Obstet Gynecol. 2012 Jan;119(1):201-5. doi: 10.1097/01.AOG.0000410162.34363.0b.
Sixty percent of American Indian and Alaska Native women live in metropolitan areas. Most are not eligible for health care provided by the federal Indian Health Service (IHS). The IHS partly funds 34 Urban Indian Health Organizations, which vary in size and services. Some are small informational and referral sites that are limited even in the scope of outpatient services provided. Compared with other urban populations, urban American Indian and Alaska Native women have higher rates of teenaged pregnancy, late or no prenatal care, and alcohol and tobacco use in pregnancy. Their infants have higher rates of preterm birth, mortality, and sudden infant death syndrome than infants in the general population. Barriers to care experienced by American Indian and Alaska Native women should be addressed. The American College of Obstetricians and Gynecologists encourages Fellows to be aware of the risk profile of their urban American Indian and Alaska Native patients and understand that they often are not eligible for IHS coverage and may need assistance in gaining access to other forms of coverage. The American College of Obstetricians and Gynecologists also recommends that Fellows encourage their federal legislators to support adequate funding for the Indian Health Care Improvement Act, permanently authorized as part of the Patient Protection and Affordable Care Act.

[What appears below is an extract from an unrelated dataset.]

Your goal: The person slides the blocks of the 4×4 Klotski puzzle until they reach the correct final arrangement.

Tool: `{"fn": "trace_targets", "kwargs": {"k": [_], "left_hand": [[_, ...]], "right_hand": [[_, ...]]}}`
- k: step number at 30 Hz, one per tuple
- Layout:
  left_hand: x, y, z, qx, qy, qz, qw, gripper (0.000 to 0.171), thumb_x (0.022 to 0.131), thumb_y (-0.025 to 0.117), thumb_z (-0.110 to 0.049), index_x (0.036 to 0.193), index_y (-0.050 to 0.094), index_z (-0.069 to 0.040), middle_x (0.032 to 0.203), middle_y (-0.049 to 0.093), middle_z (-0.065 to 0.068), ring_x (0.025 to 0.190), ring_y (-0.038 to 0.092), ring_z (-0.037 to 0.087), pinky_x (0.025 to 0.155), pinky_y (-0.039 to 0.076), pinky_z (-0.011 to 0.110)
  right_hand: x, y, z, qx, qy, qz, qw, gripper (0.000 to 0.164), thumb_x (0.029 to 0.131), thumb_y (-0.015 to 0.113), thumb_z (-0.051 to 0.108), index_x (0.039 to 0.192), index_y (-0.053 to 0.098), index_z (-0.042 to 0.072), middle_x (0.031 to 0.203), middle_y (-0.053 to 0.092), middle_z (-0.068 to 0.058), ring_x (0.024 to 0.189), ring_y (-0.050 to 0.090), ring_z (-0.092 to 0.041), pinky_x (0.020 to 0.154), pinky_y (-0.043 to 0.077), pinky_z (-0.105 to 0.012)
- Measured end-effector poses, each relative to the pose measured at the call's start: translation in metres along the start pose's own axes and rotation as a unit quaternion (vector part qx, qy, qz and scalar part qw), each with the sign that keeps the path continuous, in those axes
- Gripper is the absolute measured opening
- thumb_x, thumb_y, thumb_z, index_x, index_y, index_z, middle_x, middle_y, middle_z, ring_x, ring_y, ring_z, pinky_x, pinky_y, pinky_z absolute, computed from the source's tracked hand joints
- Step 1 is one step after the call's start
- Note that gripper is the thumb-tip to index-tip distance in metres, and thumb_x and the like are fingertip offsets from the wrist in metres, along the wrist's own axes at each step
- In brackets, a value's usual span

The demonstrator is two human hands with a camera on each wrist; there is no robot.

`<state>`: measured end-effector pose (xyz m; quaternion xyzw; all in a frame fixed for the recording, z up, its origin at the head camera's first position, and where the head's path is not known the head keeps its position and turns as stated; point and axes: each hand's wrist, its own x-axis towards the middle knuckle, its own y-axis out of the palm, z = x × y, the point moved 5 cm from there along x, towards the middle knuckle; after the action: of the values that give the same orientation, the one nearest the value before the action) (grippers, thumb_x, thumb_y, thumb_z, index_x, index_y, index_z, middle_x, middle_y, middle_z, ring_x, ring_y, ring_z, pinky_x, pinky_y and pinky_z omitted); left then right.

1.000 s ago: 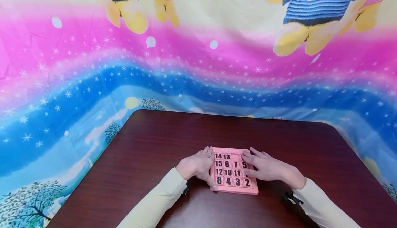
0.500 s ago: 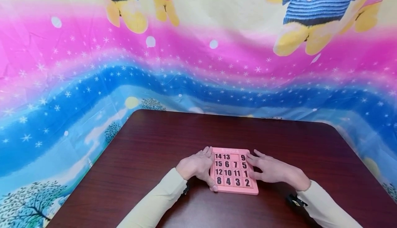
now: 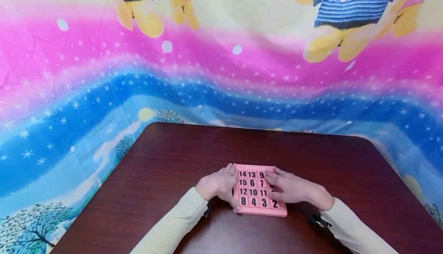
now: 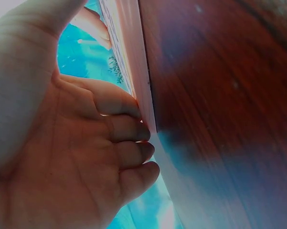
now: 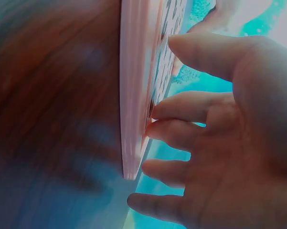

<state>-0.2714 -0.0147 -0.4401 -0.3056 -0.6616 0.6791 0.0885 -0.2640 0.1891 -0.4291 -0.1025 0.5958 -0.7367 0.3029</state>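
Note:
A pink sliding number puzzle (image 3: 264,210) lies flat on the table. Its tiles carry black numbers, with 14, 13 and 9 along the top row. My left hand (image 3: 219,185) braces the left edge, its fingers along the upper side and its thumb at the near left corner. In the left wrist view, those fingertips (image 4: 143,131) meet the board's side. Over the right column reaches my right hand (image 3: 294,186), fingers extended, covering the top right and part of the tiles below. The right wrist view shows its index and middle fingertips (image 5: 157,113) at the tile surface.
The dark wooden table (image 3: 194,146) extends around the board, with rounded far corners. Behind it hangs a colourful printed cloth (image 3: 221,77) with bears and snowflakes. Black straps sit at both wrists, below pale sleeves (image 3: 173,221).
The 9 tile has slid left from the top right corner into the gap beside 13. My right hand drew back to the right, then moved left over the board again. The left hand stays put.

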Motion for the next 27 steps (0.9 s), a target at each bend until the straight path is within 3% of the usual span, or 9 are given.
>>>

60%的美国印第安人和阿拉斯加原住民女性居住在大都市地区。其中大多数人没有资格获得联邦印第安人健康服务局(IHS)提供的医疗保健。IHS 部分资助了 34 个城市印第安人健康组织,这些组织在规模和服务方面各不相同。有些组织规模较小,提供的信息和转介服务有限。与其他城市人口相比,城市中美国印第安人和阿拉斯加原住民女性的青少年怀孕率、产前护理晚或没有、孕期饮酒和吸烟率更高。她们的婴儿早产、死亡率和婴儿猝死综合征的发生率高于普通人群。应解决美国印第安人和阿拉斯加原住民女性面临的护理障碍。美国妇产科医师学会鼓励研究员了解其城市中美国印第安人和阿拉斯加原住民患者的风险概况,并认识到他们通常没有资格获得 IHS 保险,可能需要帮助获得其他形式的保险。美国妇产科医师学会还建议研究员鼓励其联邦立法者支持《印第安人医疗保健改进法案》的充足资金,该法案作为《患者保护与平价医疗法案》的一部分永久授权。